Work required:
Your answer should be the exact lines of the data below from the one containing "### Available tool" through the one containing "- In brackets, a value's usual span"; please include nothing else.
[Start of Attachment]
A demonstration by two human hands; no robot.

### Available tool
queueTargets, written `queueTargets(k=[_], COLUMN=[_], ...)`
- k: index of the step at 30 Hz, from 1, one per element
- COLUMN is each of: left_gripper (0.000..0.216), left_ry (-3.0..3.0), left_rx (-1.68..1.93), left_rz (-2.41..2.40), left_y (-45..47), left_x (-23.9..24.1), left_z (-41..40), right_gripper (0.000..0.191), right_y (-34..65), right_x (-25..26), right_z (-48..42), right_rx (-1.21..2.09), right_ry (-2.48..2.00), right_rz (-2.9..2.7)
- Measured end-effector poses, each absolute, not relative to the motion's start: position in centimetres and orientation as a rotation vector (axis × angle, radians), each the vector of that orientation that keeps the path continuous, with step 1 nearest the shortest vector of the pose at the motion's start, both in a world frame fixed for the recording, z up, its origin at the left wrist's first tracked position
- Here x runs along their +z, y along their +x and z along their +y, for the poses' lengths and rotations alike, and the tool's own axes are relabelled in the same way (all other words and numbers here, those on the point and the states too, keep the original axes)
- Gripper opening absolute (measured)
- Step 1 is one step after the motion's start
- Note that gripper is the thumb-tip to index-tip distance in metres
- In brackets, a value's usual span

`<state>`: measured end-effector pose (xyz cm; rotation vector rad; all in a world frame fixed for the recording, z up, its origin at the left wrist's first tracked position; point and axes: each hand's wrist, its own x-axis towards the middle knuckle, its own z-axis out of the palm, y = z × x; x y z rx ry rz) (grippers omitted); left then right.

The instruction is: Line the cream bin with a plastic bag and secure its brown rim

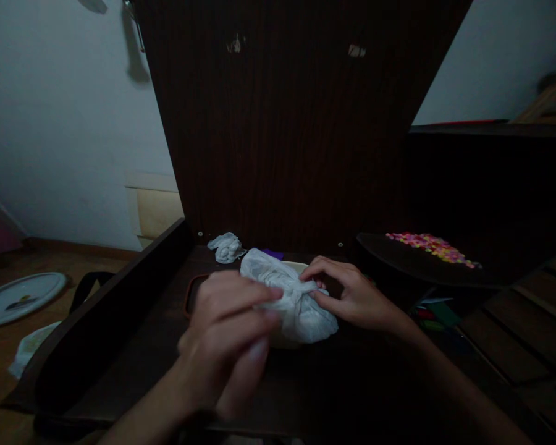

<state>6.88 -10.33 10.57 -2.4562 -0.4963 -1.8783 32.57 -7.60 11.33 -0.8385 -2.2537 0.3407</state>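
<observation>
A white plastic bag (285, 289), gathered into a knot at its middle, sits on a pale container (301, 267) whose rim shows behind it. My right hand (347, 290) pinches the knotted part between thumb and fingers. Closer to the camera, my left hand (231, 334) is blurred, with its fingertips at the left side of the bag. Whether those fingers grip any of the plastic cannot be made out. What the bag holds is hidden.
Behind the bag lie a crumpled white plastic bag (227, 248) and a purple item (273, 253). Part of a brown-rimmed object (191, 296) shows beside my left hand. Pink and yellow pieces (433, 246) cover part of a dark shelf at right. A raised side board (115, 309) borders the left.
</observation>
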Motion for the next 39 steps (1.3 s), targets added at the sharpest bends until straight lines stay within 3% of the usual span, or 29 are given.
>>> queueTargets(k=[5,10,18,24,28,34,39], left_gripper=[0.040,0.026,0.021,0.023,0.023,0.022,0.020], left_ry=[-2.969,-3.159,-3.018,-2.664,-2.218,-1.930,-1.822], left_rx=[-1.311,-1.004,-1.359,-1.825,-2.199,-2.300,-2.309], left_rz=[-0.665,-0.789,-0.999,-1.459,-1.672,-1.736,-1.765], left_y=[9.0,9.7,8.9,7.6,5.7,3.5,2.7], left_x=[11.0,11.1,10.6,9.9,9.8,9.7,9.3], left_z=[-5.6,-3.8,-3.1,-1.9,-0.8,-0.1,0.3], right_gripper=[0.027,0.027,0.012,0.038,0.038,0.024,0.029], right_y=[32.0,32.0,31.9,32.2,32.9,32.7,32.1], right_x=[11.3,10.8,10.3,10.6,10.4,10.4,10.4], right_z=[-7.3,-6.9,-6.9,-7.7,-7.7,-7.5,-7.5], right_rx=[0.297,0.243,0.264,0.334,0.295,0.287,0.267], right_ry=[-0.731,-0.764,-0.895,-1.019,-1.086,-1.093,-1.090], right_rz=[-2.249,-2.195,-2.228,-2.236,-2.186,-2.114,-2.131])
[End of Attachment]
Reply to the task:
### Available tool
queueTargets, written `queueTargets(k=[_], COLUMN=[_], ...)`
- k: index of the step at 30 Hz, from 1, one per element
- COLUMN is each of: left_gripper (0.000..0.216), left_ry (-3.0..3.0), left_rx (-1.68..1.93), left_rz (-2.41..2.40), left_y (-45..47), left_x (-23.9..24.1), left_z (-41..40), right_gripper (0.000..0.191), right_y (-34..65), right_x (-25..26), right_z (-48..42), right_rx (-1.21..2.09), right_ry (-2.48..2.00), right_rz (-2.9..2.7)
- Measured end-effector poses, each absolute, not relative to the motion's start: position in centimetres and orientation as a rotation vector (axis × angle, radians), each the vector of that orientation that keeps the path continuous, with step 1 nearest the shortest vector of the pose at the motion's start, both in a world frame fixed for the recording, z up, its origin at the left wrist's first tracked position
- Here x runs along their +z, y along their +x and z along their +y, for the poses' lengths and rotations alike, and the tool's own axes are relabelled in the same way (all other words and numbers here, those on the point and the states too, keep the original axes)
- Gripper opening absolute (measured)
- Step 1 is one step after the motion's start
- Note that gripper is the thumb-tip to index-tip distance in metres
- In brackets, a value's usual span

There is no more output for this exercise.